Extracted records:
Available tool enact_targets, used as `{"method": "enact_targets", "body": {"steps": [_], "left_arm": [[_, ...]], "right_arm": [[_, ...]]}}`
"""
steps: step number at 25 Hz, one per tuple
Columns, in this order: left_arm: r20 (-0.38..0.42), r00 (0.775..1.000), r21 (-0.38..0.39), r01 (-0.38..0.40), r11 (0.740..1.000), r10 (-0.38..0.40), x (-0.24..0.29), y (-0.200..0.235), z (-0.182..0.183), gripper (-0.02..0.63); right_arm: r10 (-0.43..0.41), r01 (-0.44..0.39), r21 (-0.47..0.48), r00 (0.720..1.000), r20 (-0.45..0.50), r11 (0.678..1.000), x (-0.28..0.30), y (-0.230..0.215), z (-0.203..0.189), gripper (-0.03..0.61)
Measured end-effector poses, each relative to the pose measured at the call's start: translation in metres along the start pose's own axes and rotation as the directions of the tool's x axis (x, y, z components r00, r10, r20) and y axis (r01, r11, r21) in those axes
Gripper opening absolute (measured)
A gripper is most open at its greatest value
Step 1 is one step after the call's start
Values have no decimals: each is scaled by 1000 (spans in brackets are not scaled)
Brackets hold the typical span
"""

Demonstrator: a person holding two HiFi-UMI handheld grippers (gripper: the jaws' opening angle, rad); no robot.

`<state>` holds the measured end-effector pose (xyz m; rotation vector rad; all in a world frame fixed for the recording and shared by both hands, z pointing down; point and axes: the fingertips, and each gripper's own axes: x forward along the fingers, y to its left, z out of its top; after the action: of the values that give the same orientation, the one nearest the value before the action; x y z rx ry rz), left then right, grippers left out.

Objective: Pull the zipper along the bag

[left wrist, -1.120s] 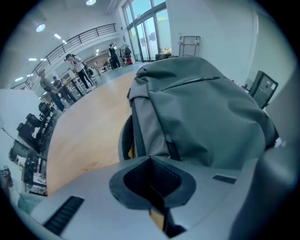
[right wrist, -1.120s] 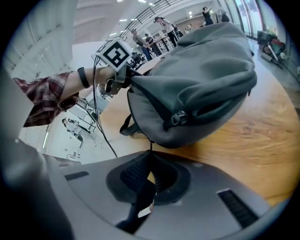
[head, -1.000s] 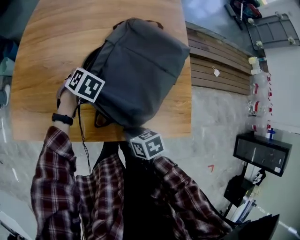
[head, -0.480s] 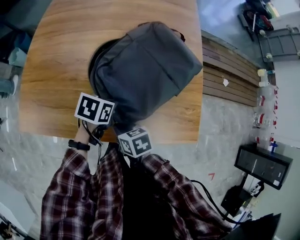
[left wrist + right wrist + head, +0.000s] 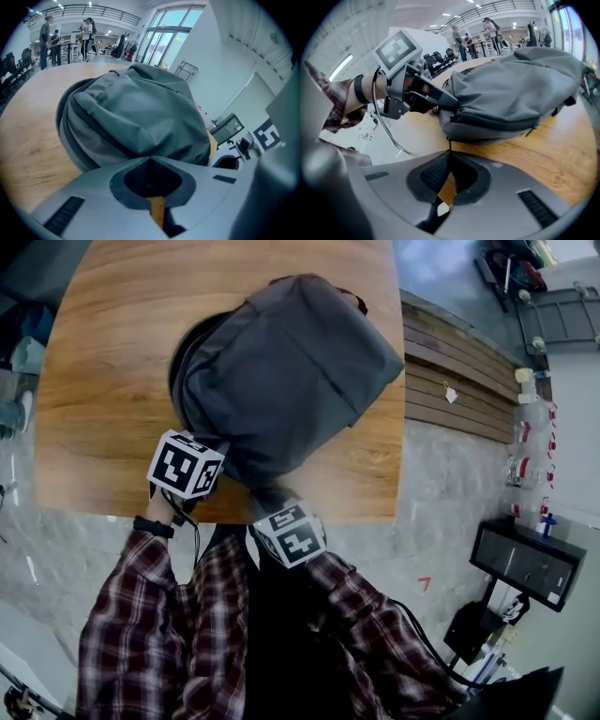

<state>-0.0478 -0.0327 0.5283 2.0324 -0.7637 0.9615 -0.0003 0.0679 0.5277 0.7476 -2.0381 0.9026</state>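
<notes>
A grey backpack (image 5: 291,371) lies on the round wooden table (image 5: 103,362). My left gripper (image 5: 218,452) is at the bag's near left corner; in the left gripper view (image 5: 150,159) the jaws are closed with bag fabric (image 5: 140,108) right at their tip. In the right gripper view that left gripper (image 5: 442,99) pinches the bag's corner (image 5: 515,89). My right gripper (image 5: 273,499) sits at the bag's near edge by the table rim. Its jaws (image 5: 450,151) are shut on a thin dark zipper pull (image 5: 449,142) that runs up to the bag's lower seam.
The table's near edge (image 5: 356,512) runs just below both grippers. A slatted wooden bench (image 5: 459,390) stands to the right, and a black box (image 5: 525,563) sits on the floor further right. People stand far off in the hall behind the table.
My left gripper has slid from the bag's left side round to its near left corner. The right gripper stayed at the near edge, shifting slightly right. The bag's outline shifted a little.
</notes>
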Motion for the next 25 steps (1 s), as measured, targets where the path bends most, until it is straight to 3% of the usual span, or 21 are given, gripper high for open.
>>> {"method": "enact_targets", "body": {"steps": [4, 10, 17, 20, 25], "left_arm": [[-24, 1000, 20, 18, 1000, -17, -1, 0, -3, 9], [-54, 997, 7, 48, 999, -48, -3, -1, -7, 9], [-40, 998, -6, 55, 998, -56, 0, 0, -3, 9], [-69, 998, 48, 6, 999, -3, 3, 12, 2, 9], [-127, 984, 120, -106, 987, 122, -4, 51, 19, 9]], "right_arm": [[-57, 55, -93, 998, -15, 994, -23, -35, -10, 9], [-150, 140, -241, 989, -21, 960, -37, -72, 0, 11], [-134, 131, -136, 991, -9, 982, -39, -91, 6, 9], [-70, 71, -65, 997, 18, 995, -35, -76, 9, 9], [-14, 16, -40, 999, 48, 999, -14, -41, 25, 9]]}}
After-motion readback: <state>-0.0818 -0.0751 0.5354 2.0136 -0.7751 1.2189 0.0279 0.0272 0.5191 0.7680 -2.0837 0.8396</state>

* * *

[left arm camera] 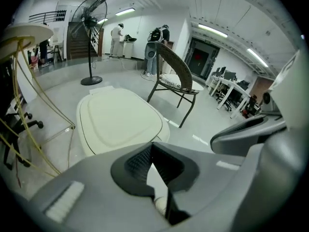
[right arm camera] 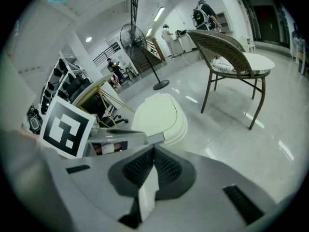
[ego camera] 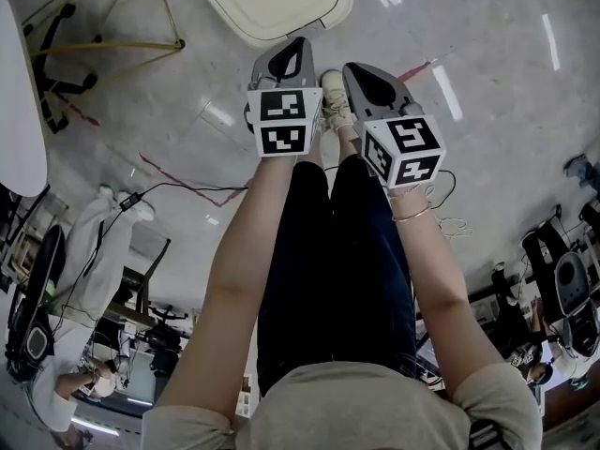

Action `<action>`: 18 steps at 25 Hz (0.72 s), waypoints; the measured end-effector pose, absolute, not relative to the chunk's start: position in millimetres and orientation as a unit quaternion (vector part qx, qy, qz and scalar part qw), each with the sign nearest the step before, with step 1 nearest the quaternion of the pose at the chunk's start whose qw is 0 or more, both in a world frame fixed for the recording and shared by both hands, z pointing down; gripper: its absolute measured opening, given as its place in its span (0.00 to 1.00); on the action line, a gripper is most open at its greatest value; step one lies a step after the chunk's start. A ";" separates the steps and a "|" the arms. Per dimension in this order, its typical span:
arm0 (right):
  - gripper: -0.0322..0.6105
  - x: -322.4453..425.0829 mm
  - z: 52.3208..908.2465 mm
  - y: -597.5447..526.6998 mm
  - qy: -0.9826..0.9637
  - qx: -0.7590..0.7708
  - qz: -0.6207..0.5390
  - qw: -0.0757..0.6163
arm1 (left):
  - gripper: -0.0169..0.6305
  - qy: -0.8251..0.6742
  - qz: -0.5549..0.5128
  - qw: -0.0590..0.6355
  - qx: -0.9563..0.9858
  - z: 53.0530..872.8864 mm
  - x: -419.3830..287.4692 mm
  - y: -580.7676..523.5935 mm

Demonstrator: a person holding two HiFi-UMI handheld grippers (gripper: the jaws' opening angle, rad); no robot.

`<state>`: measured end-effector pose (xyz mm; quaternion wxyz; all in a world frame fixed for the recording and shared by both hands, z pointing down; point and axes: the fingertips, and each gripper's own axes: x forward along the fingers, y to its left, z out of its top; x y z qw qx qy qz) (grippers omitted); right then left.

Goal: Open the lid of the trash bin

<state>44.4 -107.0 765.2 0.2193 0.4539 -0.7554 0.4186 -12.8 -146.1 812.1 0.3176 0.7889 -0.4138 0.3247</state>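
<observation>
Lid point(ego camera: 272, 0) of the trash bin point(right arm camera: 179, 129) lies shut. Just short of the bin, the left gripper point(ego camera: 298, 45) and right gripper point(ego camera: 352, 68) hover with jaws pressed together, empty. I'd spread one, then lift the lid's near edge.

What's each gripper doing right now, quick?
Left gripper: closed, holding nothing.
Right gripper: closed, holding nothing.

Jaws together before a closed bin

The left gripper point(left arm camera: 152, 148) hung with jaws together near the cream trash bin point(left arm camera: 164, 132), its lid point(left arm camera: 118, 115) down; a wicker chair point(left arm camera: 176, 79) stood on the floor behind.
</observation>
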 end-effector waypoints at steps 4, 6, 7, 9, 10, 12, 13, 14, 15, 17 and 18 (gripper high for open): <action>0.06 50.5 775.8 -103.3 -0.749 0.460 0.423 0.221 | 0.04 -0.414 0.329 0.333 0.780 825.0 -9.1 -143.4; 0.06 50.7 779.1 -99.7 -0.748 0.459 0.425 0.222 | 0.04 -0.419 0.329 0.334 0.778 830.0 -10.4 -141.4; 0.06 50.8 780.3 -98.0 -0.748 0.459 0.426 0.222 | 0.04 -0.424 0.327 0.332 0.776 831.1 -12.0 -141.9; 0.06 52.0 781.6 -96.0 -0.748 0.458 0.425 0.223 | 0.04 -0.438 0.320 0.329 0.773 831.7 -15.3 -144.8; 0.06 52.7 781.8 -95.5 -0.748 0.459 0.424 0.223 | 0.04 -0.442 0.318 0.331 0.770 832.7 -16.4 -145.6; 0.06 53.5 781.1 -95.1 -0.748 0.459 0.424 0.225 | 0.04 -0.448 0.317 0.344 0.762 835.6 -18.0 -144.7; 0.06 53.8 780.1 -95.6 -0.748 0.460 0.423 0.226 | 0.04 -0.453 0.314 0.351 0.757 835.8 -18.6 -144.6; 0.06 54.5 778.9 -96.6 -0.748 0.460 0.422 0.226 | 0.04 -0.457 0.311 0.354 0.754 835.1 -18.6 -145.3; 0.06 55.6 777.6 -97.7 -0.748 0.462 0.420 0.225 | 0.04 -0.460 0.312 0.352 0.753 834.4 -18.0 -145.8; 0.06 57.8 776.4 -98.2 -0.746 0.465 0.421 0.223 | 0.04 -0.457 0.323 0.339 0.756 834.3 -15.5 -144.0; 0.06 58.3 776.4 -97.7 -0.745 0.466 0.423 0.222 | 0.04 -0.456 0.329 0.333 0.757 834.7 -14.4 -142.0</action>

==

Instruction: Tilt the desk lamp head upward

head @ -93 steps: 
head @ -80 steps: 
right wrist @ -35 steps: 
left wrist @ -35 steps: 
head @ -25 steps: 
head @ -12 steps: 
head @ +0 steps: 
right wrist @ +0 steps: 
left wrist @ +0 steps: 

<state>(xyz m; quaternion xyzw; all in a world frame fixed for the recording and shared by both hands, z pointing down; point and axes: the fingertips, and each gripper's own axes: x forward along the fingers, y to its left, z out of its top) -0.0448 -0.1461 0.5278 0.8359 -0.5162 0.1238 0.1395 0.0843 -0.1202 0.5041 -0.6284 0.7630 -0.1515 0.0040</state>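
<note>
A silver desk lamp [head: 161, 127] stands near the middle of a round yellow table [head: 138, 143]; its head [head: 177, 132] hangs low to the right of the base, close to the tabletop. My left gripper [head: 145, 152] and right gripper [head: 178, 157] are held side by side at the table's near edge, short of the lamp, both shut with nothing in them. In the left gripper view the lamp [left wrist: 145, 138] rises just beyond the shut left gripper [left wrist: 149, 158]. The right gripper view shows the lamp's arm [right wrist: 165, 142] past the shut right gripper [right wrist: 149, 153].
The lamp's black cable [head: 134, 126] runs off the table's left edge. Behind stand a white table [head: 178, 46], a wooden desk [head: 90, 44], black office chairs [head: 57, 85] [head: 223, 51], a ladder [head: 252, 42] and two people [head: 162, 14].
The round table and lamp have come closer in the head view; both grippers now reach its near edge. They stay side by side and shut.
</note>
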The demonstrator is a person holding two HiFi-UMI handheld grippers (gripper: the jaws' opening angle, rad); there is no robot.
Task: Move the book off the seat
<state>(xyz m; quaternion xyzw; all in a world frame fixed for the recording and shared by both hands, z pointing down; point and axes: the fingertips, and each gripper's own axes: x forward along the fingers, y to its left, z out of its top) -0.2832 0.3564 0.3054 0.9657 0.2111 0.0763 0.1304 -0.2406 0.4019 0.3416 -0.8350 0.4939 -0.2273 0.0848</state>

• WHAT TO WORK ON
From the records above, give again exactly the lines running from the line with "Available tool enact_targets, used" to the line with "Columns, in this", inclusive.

• REPLY TO THE TASK
Available tool enact_targets, used as `{"method": "enact_targets", "body": {"steps": [_], "left_arm": [[_, ...]], "right_arm": [[_, ...]]}}`
"""
steps: step number at 25 Hz, one per tuple
Columns, in this order: left_arm: r20 (-0.38..0.42), r00 (0.775..1.000), r21 (-0.38..0.39), r01 (-0.38..0.40), r11 (0.740..1.000), r10 (-0.38..0.40), x (-0.24..0.29), y (-0.200..0.235), z (-0.182..0.183), gripper (-0.02..0.63); right_arm: r10 (-0.43..0.41), r01 (-0.44..0.39), r21 (-0.47..0.48), r00 (0.720..1.000), r20 (-0.45..0.50), r11 (0.678..1.000), x (-0.28..0.30), y (-0.230..0.215), z (-0.203..0.189), gripper (-0.03..0.61)

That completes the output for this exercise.